What the exercise asks: Among the entries below, the lines from the one with "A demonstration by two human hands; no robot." up to and including the one with "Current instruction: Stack" are to be restated exactly, without pictures.

Data items:

*-*-*

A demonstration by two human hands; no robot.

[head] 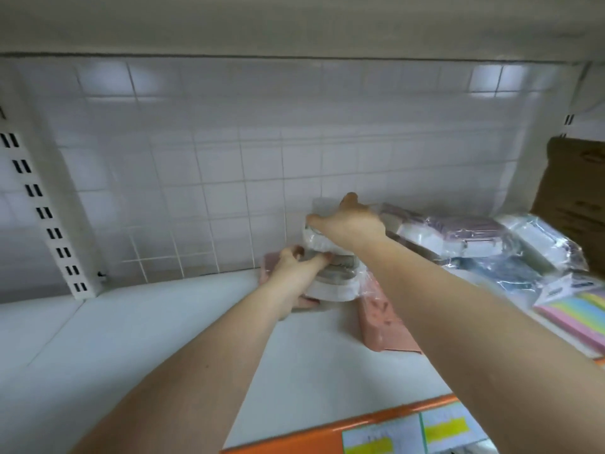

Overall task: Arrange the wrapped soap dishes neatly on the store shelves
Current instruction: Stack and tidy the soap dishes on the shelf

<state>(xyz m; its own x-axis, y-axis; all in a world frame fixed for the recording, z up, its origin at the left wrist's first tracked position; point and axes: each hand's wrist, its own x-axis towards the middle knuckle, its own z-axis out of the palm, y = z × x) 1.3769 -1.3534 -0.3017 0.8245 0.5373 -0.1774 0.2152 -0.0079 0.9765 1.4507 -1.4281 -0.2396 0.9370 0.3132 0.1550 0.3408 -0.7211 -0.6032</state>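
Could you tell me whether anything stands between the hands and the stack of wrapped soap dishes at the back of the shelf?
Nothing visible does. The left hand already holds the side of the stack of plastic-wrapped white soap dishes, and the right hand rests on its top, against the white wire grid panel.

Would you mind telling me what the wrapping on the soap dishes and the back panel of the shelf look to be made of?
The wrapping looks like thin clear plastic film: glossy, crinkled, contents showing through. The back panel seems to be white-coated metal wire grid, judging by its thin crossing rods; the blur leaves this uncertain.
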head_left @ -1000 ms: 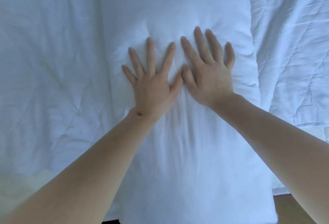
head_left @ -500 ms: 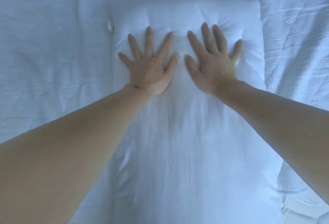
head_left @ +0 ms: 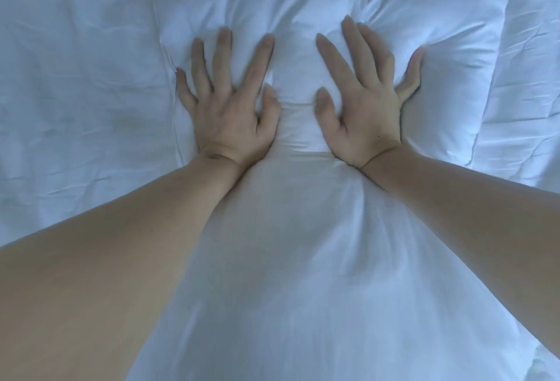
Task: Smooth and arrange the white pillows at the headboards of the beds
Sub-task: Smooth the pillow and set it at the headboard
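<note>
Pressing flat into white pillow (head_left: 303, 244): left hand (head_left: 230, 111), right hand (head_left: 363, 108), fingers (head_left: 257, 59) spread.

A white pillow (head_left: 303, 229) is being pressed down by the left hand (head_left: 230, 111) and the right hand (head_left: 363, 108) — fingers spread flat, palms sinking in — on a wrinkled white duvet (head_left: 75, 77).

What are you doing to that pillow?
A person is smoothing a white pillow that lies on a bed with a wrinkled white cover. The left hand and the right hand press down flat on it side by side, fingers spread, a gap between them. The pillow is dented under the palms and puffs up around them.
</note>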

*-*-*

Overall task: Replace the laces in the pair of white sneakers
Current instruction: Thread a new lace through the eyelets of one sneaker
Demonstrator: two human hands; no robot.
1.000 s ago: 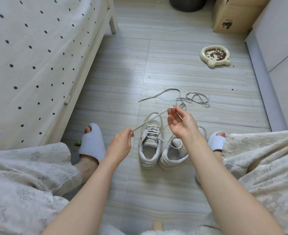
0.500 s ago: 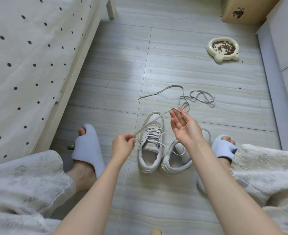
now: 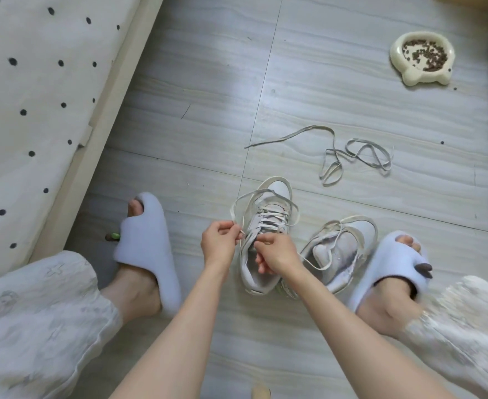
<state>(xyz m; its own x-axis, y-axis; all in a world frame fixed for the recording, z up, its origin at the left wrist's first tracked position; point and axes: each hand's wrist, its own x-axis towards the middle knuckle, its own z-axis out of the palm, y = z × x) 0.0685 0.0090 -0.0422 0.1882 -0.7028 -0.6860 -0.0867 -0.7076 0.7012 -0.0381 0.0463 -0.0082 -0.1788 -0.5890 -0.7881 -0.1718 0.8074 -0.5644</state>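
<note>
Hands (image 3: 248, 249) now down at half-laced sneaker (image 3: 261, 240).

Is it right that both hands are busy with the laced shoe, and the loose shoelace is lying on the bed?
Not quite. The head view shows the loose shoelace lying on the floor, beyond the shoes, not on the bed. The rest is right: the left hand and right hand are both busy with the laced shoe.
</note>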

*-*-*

Result of this task:
A demonstration by two human hands; no robot.

[head] 

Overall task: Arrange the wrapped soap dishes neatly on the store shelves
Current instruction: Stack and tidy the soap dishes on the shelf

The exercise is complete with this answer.